Masks will have to be worn, attendance registered, seating will be according to current health requirements, ‘physical distancing’ will be in place as well as other C-19 requirements. Holy Communion will be distributed ‘under one kind’ (bread only) after a suitable sanitisation of hands.

As these services will be live-streamed, there is also the possibility that you will appear in the broadcast (should this be a concern to you) although the cameras will principally focus on the front sanctuary space.

After the live-streamed services are finished they will continue to be available on our YouTube channel or via the links below (the most recently available service is at the top of the list):

Lenten Studies 2020 – ONLINE VERSION!

In view of the COVID-19 epidemic, the study groups have moved online; contact the minister if you would like to join in!

This year our Lenten Studies will be offered across a several churches/locations and times, to enable greater participation and to encourage more people to attend.

The Lenten studies will be around a little book by Rowan Williams, ‘The sign and the Sacrifice: the Meaning of the Cross and Resurrection’. Williams unpacks a number of central themes around Easter in a helpful and illuminating way. An easy read, with 30-40 minutes of preparation for each session.

Participants should obtain their own copy of the book, which is readily available from online sources such as The Book Depository and Amazon, and lots of other sources.

An electronic (Kindle) version of the book is also available, although it is published under a different title: God With Us: The Meaning Of The Cross And Resurrection – Then And Now . You can peek at the first few pages of the book on this web page.

Setting up Zoom

Mark the Evangelist has adopted the ‘Zoom’ online conferencing platform as a means of enabling ourselves to continue with meetings, study groups and other ‘get-togethers’ during the period of the COVID-10 lock-down. You will need Zoom to connect to these ‘gatherings’, although not for the worship services, which will come via another means.

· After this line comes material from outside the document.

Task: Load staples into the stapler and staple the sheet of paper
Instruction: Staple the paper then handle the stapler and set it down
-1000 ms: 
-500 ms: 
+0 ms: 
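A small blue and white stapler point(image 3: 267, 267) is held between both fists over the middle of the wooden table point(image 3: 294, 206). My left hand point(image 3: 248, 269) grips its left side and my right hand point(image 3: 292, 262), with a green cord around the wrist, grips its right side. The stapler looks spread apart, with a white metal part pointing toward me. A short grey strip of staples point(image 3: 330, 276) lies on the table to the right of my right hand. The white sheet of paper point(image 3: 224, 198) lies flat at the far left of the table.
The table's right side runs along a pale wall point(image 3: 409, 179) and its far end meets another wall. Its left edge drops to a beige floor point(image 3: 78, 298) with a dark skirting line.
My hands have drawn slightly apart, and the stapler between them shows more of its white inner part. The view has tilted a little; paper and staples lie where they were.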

Zoom is easy to set up and easy to use once you are set up. MtE has purchased a subscription for congregational activities, which means MtE events can run as long as we need them to. Participants don’t need a subscription to join. You can also run your online online meet-ups for up to 40 minutes without a subscription.

You also don’t need to sign-up with Zoom to join meetings but it’s probably useful to do so (should you want to arrange your own get-togethers; entering a meeting with your own account also means your name and not only your email or location appears under your image on the screen). Sign up here. It’s free and requires, as usual, a password.

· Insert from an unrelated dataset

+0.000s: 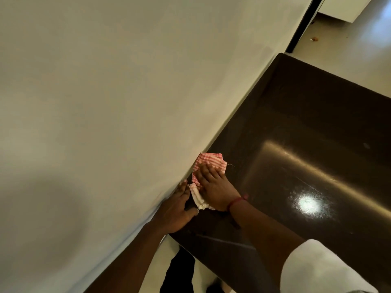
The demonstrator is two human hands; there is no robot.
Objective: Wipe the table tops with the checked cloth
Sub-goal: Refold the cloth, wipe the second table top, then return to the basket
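White sleeve (321,269); rumpled red-and-white checked cloth (211,161)

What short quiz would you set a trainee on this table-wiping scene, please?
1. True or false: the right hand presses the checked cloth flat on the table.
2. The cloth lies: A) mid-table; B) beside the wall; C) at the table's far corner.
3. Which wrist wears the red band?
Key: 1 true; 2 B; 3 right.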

Zoom can be used on Android and iOS phones and tablets which have a front-facing camera (they almost all do!), or on a laptop with a webcam (most do!) or a desktop computer with a web cam (you might need to purchase one of these if you’ve a desk top computer. HOWEVER, you can join in by audio only, without the video — you’ll see the others but they’ll not see you; this can be useful if your connection is not strong — the audio requires less than the video). The laptop/desk top arrangement has the advantage of the larger screen, meaning that you can see most of the participants; with the phone you can usually only see the person who is currently speaking.

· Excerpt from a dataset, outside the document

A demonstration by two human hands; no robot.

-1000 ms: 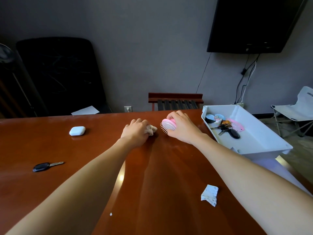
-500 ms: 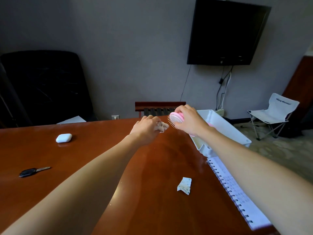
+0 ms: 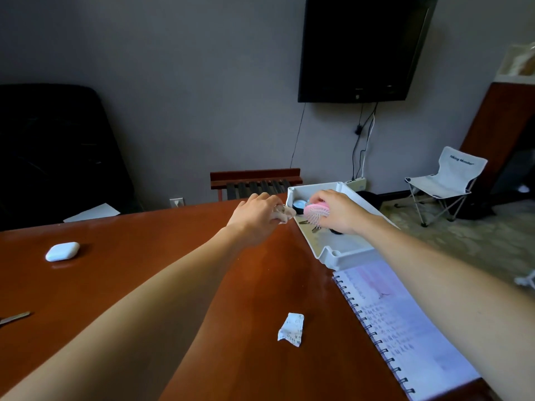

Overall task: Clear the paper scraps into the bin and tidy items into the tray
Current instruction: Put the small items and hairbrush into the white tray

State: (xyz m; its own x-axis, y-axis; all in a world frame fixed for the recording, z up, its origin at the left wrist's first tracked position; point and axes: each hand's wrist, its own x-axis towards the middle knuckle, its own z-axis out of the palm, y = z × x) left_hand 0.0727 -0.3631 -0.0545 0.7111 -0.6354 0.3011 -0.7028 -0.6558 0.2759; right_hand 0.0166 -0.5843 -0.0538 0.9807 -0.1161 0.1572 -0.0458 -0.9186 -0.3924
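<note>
Pink brush (image 3: 317, 211) in my right hand (image 3: 343, 211), white tray (image 3: 341, 251) beneath; scrap (image 3: 285, 212) in my left hand (image 3: 254, 215) pale, possibly printed; table (image 3: 144, 270) reddish-brown.

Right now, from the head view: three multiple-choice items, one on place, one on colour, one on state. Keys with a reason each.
1. Where is the pink hairbrush?
A. lying on the notebook
B. held over the white tray
C. lying on the folding chair

2. What colour is the earbud case?
A. white
B. black
C. pink

3. What is the left hand doing?
A. lying flat and open
B. holding a small crumpled scrap
C. gripping a key

Key:
1 B: the right hand grips the brush above the tray's inside.
2 A: the case shows white on the brown table.
3 B: its fingers curl round the scrap, close to the tray's rim.
</note>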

To set up Zoom on your phone, PC or Mac, see the guidelines on  Zoom’s ‘Getting Started’ page. Once you’ve attempted the set up, you can test your success with a test meeting here; follow the instructions and, all being well, you’ll connect and see yourself on the screen!

We understand that this won’t be easy for everyone, and so we are setting up a couple of help sessions — details of these have come in the email which directed you to this web page. If you’re still having trouble, contact Rod or Craig.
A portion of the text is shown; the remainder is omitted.